A Chinese father has been reunited with his son 24 years after he was abducted by human traffickers in front of their home in Shandong Province at the age of two in 1997.
Guo Gangtang (郭剛堂) spent 24 years crisscrossing the country, traveling more than 482,800km on a motorbike, with two banners each showing a photograph of his son, Guo Xinzhen (郭新振).
After nearly a quarter-century odyssey, the tearful reunion on Tuesday — held in front of camera in a police station — captured the imagination of the nation. On Tuesday, the Guo family’s moving reunion was reported across the country.
On social media, related hashtags have been read hundreds of millions of times, with many people sending well wishes to them.
In 2015, the story of Guo Gangtang’s search for his son also inspired a movie, Lost and Love (失孤), starring Hong Kong star Andy Lau (劉德華).
Lau said that he felt “extremely happy and inspired” to learn of the news, while pleading with the public to support the government’s anti-human trafficking campaign.
“Now that my boy has been found, everything can only be happy from now on,” Guo Gangtang told local media, adding that he would regard the couple who eventually raised his son as “relatives.”
Child abduction has been a problem in China for decades, with thousands of children being snatched by traffickers every year. However, with the help of new technologies and bioscience, more and more families are being reunited in the past few years, authorities said.
Last week, a mother in Guangzhou finally met her son, 26 years after he was kidnapped at a railway station.
Guo Gangtang’s journey to find his missing son was bumpy, too. Shortly after his son was abducted 24 years ago, he began to travel across more than 20 Chinese provinces to look for clues.
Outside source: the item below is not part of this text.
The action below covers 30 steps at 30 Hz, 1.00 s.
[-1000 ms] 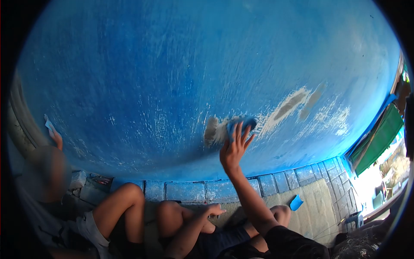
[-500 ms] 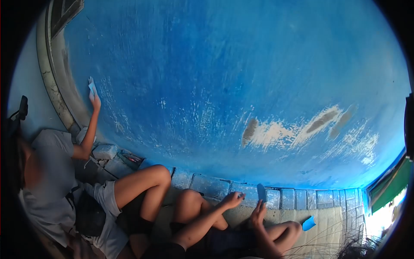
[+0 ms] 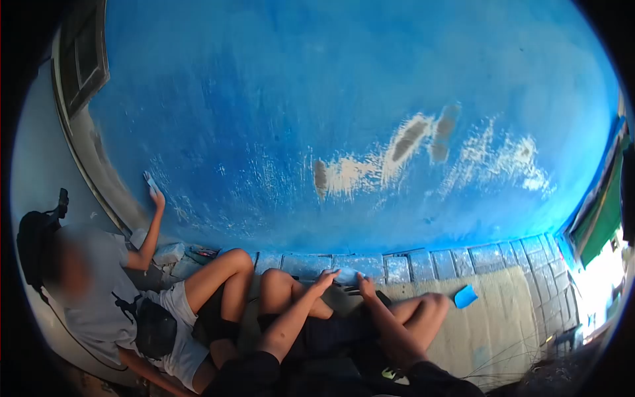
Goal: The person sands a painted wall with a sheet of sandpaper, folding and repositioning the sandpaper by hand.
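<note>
Both of my hands are close together in front of my bent knees, low in the view. Between them is a flat, pale blue-grey piece that looks like sandpaper. My left hand pinches its left end. The fingers of my right hand are closed at its right end. Ahead stands a blue wall with scraped white streaks and grey bare patches. On the mat, right of my knee, lies a curved bright blue piece.
At the left, another person sits with a raised hand holding a pale flat piece at the wall. Grey paving blocks run along the wall's foot. A window frame is at upper left, green fabric at right.
My hands have come together, and the flat piece, upright in my right hand before, now lies between both. The view has shifted right. The other person's hand stays at the wall.
</note>
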Each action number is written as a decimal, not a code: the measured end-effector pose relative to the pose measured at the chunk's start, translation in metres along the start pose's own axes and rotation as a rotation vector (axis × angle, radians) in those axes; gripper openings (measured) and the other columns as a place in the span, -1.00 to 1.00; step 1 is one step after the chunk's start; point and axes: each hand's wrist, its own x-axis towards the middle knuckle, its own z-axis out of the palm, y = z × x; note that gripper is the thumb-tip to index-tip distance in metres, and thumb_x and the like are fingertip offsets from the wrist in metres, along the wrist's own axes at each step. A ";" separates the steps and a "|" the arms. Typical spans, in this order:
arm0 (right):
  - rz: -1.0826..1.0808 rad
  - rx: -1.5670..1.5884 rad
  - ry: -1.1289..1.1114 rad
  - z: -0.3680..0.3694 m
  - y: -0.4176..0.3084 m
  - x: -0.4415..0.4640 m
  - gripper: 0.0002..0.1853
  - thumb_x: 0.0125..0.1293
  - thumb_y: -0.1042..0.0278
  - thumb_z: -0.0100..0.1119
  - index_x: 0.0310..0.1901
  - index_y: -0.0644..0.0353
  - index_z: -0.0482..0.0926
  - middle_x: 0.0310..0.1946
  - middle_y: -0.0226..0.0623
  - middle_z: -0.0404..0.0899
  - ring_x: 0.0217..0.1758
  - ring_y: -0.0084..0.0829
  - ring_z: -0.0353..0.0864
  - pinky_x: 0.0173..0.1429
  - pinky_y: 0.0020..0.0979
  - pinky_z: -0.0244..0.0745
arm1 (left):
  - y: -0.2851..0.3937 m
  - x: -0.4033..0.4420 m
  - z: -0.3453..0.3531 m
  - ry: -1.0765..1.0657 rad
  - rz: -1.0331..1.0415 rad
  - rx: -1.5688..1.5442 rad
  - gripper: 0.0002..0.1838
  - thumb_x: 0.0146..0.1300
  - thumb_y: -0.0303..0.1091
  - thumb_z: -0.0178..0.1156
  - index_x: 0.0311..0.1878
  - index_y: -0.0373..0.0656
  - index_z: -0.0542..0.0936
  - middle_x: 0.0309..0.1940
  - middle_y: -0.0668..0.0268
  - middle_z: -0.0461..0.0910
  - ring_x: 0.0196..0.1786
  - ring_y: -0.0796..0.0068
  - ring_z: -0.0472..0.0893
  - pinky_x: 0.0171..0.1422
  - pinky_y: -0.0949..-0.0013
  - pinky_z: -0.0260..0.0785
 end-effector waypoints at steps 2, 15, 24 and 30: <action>-0.111 -0.271 0.075 0.016 0.018 0.032 -0.44 0.30 -0.12 0.15 -0.26 0.41 0.58 -0.43 -0.13 0.61 -0.34 -0.37 0.56 -0.28 -0.22 0.43 | 0.014 -0.006 -0.002 0.156 -0.018 0.150 -0.52 0.28 -0.02 0.20 0.00 -0.30 0.61 -0.08 0.20 0.63 0.00 0.38 0.53 0.12 0.30 0.31; -0.558 -0.377 -0.426 0.023 -0.218 0.017 -0.39 0.43 -0.18 -0.12 -0.17 0.36 0.57 -0.37 -0.16 0.64 -0.43 -0.41 0.62 -0.36 -0.35 0.51 | 0.299 -0.064 -0.030 1.195 0.847 0.608 -0.73 0.32 -0.27 0.17 -0.17 -0.34 0.62 -0.33 0.10 0.68 -0.39 0.05 0.66 -0.28 0.17 0.48; -0.445 -0.577 0.426 -0.375 -0.014 0.007 -0.68 0.38 0.23 0.10 -0.04 0.36 0.47 -0.23 -0.05 0.58 -0.25 -0.34 0.55 -0.16 -0.28 0.41 | 0.394 -0.075 -0.010 0.828 1.757 1.792 -0.55 0.19 -0.58 0.05 0.18 -0.21 0.53 0.29 0.17 0.43 0.35 0.20 0.39 0.37 0.16 0.26; -0.404 -1.248 0.447 -0.393 0.103 -0.229 -0.53 0.17 0.34 0.01 0.15 0.26 0.41 0.23 0.04 0.34 0.34 0.05 0.25 0.40 0.04 0.07 | 0.330 0.009 0.011 0.681 1.479 1.885 -0.44 0.24 -0.34 0.12 0.34 -0.13 0.39 0.41 0.20 0.25 0.47 0.26 0.20 0.53 0.15 -0.07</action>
He suffered broken bones in traffic accidents, and damaged 10 other motorcycles.
“Only by hitting the road looking for my son did I feel I am a father,” he once told Chinese media.
His perseverance drew media attention and won the public’s respect. In 2012, as social media began to become ubiquitous in China, he helped set up a Web site that assists other Chinese families looking for their missing children.
The Chinese Ministry of Public Security said police eventually helped trace Guo Xinzhen’s identity through DNA testing. They said they had also arrested two people suspected of abducting him in 1997.
According to local media reports, Guo Xinzhen was kidnapped on Sept. 21, 1997, while playing alone outside his home by a woman only identified by the police with her surname, Tang. She and her boyfriend then immediately sold the two-year-old to a family in nearby Henan Province.
Guo Xinzhen was still living in Henan when the police told him that his father had been looking for him all these years, local media reported. The 26-year-old is now a teacher.